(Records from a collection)
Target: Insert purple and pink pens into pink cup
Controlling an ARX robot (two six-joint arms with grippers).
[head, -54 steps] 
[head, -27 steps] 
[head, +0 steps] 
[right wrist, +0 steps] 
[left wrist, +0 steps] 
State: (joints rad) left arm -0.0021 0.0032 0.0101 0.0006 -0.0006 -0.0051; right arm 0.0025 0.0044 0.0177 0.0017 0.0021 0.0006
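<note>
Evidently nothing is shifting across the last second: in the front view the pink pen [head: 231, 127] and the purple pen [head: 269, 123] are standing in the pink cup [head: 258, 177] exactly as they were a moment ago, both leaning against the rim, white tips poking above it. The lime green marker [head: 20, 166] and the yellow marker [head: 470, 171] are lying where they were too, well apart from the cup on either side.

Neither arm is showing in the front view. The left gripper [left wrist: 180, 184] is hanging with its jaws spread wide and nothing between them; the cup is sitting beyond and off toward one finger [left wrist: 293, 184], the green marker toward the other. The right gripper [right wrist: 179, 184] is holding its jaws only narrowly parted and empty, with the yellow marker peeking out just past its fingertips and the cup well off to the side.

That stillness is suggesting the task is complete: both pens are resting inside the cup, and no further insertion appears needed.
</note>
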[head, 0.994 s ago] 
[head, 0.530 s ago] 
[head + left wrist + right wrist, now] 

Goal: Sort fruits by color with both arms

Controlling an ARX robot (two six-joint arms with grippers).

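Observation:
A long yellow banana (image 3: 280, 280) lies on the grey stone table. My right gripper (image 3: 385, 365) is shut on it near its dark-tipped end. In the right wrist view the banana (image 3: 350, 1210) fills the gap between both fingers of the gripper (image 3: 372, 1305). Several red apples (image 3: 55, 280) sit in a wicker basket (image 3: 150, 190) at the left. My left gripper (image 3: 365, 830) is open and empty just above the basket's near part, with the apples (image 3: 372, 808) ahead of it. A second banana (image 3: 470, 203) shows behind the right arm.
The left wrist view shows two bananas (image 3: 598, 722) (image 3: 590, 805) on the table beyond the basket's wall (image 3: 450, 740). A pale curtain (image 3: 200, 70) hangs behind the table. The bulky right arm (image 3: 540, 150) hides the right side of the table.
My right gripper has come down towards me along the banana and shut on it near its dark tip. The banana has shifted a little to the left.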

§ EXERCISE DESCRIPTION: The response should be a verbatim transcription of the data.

§ REPLY TO THE TASK:
Target: Insert purple and pink pens into pink cup
Controlling an ARX robot (two six-joint arms with grippers).
[head, -54 steps] 
[head, -27 steps] 
[head, +0 steps] 
[right wrist, +0 steps] 
[left wrist, +0 steps] 
State: (joints rad) left arm -0.0021 0.0032 0.0101 0.0006 -0.0006 -0.0051; right arm 0.0025 0.0044 0.0177 0.0017 0.0021 0.0006
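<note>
Evidently nothing is shifting across the last second: in the front view the pink pen [head: 231, 127] and the purple pen [head: 269, 123] are standing in the pink cup [head: 258, 177] exactly as they were a moment ago, both leaning against the rim, white tips poking above it. The lime green marker [head: 20, 166] and the yellow marker [head: 470, 171] are lying where they were too, well apart from the cup on either side.

Neither arm is showing in the front view. The left gripper [left wrist: 180, 184] is hanging with its jaws spread wide and nothing between them; the cup is sitting beyond and off toward one finger [left wrist: 293, 184], the green marker toward the other. The right gripper [right wrist: 179, 184] is holding its jaws only narrowly parted and empty, with the yellow marker peeking out just past its fingertips and the cup well off to the side.

That stillness is suggesting the task is complete: both pens are resting inside the cup, and no further insertion appears needed.
</note>
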[head, 0.994 s ago] 
[head, 0.530 s ago] 
[head + left wrist + right wrist, now] 

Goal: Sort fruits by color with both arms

Controlling an ARX robot (two six-joint arms with grippers).

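Observation:
A long yellow banana (image 3: 280, 280) lies on the grey stone table. My right gripper (image 3: 385, 365) is shut on it near its dark-tipped end. In the right wrist view the banana (image 3: 350, 1210) fills the gap between both fingers of the gripper (image 3: 372, 1305). Several red apples (image 3: 55, 280) sit in a wicker basket (image 3: 150, 190) at the left. My left gripper (image 3: 365, 830) is open and empty just above the basket's near part, with the apples (image 3: 372, 808) ahead of it. A second banana (image 3: 470, 203) shows behind the right arm.
The left wrist view shows two bananas (image 3: 598, 722) (image 3: 590, 805) on the table beyond the basket's wall (image 3: 450, 740). A pale curtain (image 3: 200, 70) hangs behind the table. The bulky right arm (image 3: 540, 150) hides the right side of the table.
My right gripper has come down towards me along the banana and shut on it near its dark tip. The banana has shifted a little to the left.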

The required output has been supplied.